◆ **How to complete this task**: Nothing but an exact repeat of the data, with pictures removed, belongs in the answer.

◆ **Given data**:
[Start of Attachment]

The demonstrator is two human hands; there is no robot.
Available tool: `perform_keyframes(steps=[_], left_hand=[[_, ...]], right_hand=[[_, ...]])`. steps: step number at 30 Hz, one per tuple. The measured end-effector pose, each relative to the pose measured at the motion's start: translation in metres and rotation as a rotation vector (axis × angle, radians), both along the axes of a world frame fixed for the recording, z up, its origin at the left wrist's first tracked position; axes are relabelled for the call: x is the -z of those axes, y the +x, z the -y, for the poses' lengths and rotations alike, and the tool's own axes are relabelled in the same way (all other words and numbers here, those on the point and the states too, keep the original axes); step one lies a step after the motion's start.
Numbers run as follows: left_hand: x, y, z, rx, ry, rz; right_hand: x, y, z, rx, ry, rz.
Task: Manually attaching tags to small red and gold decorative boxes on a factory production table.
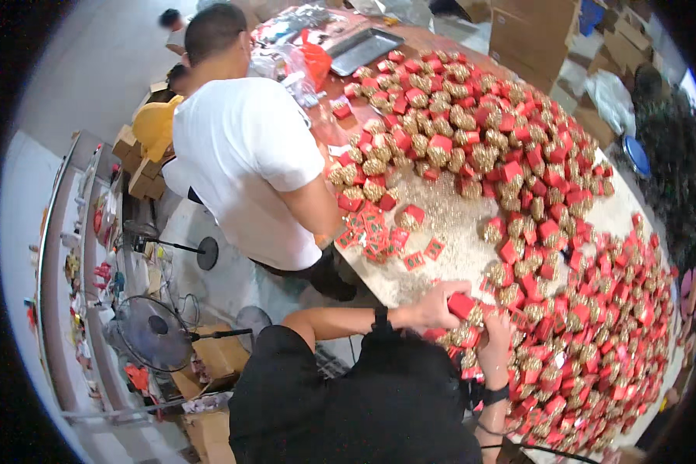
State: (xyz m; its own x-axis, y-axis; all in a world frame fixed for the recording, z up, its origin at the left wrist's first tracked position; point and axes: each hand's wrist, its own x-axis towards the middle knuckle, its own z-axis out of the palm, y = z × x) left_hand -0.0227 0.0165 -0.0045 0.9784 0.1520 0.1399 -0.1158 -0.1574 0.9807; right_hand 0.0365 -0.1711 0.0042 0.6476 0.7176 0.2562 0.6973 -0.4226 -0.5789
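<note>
The left hand (435,305) has its fingers closed around the red end of a red-and-gold piece (462,304), which sits between the two hands at the table's near edge; the right hand (497,340) has its fingers curled by the gold end, though whether they grip it or only touch it, I cannot tell; a heap of similar pieces (595,332) crowds the right fingers closely, spreading right of them and far beyond, and some lie just under both hands; straight ahead of the left fingers is a barer stretch of pale tabletop (458,232) strewn with gold specks; ahead and to the left of those fingers lie flat red cards (375,238), with a loose piece (411,217) beside them; further left of the fingers, a co-worker in a white shirt (247,139) stands against the table; well beyond the fingers are a metal tray (366,51), a red plastic bag (315,62) and a tall cardboard box (532,39); well to the left of the fingers, behind the person's left forearm, stands a fan (156,325).
</note>
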Motion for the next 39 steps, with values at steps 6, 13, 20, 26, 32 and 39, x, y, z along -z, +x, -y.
perform_keyframes(steps=[6, 13, 20, 26, 32, 39], left_hand=[[-0.014, 0.011, 0.009, -0.052, -0.043, 0.056], [0.045, 0.076, -0.011, 0.504, 0.108, -0.022], [0.127, 0.132, -0.053, 0.181, 0.706, -0.425], [0.185, 0.189, -0.048, 0.028, 0.791, -0.473], [0.204, 0.201, -0.017, -0.135, 0.487, -0.434], [0.142, 0.150, -0.013, -0.117, 0.332, -0.259]], right_hand=[[-0.001, 0.015, -0.002, 0.030, 0.065, -0.058], [-0.008, 0.027, 0.034, 0.096, -0.378, 0.007], [0.012, 0.017, 0.038, 0.905, -1.082, 0.017], [0.045, 0.024, 0.011, 0.388, -0.713, -0.326], [0.099, 0.061, 0.001, 0.055, -0.782, -0.376], [0.143, 0.085, -0.014, 0.343, 0.127, -1.192]])
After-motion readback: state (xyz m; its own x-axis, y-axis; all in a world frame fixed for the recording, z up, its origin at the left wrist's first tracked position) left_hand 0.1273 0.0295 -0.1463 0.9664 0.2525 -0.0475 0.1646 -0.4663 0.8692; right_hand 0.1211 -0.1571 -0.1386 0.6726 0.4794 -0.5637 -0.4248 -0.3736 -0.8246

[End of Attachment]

◆ **Result for this task**:
The demonstrator is two human hands; there is no robot.
Available tool: `perform_keyframes(steps=[_], left_hand=[[_, ...]], right_hand=[[_, ...]])`. steps: step number at 30 Hz, one per tuple. The measured end-effector pose, each relative to the pose measured at the motion's start: translation in metres and rotation as a rotation vector (axis × angle, radians), both along the axes of a world frame fixed for the recording, z up, its origin at the left wrist's first tracked position; axes are relabelled for the call: x is the -z of those axes, y the +x, z the -y, for the poses' lengths and rotations alike, and the tool's own axes are relabelled in the same way (all other words and numbers here, those on the point and the states too, keep the original axes); step one lies a step after the motion's start.
Numbers run as follows: left_hand: x, y, z, rx, ry, rz; right_hand: x, y, z, rx, ry, rz.
Task: Manually attaching tags to small red and gold decorative boxes on a factory production table.
State: (xyz m; its own x-axis, y-axis; all in a world frame fixed for the recording, z up, its origin at the left wrist's first tracked position; point and axes: each hand's wrist, its own x-axis towards the middle knuckle, its own z-axis out of the palm, y = z × x) left_hand -0.0227 0.0165 -0.0045 0.9784 0.1520 0.1399 -0.1158 -0.1574 0.9807; right_hand 0.0365 -0.1711 0.0042 0.6476 0.7176 0.2562 0.6973 -0.4226 -0.5789
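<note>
The left hand (435,305) has its fingers closed around the red end of a red-and-gold piece (462,304), which sits between the two hands at the table's near edge; the right hand (497,340) has its fingers curled by the gold end, though whether they grip it or only touch it, I cannot tell; a heap of similar pieces (595,332) crowds the right fingers closely, spreading right of them and far beyond, and some lie just under both hands; straight ahead of the left fingers is a barer stretch of pale tabletop (458,232) strewn with gold specks; ahead and to the left of those fingers lie flat red cards (375,238), with a loose piece (411,217) beside them; further left of the fingers, a co-worker in a white shirt (247,139) stands against the table; well beyond the fingers are a metal tray (366,51), a red plastic bag (315,62) and a tall cardboard box (532,39); well to the left of the fingers, behind the person's left forearm, stands a fan (156,325).
</note>
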Motion for the next 39 steps, with values at steps 6, 13, 20, 26, 32 and 39, x, y, z along -z, +x, -y.
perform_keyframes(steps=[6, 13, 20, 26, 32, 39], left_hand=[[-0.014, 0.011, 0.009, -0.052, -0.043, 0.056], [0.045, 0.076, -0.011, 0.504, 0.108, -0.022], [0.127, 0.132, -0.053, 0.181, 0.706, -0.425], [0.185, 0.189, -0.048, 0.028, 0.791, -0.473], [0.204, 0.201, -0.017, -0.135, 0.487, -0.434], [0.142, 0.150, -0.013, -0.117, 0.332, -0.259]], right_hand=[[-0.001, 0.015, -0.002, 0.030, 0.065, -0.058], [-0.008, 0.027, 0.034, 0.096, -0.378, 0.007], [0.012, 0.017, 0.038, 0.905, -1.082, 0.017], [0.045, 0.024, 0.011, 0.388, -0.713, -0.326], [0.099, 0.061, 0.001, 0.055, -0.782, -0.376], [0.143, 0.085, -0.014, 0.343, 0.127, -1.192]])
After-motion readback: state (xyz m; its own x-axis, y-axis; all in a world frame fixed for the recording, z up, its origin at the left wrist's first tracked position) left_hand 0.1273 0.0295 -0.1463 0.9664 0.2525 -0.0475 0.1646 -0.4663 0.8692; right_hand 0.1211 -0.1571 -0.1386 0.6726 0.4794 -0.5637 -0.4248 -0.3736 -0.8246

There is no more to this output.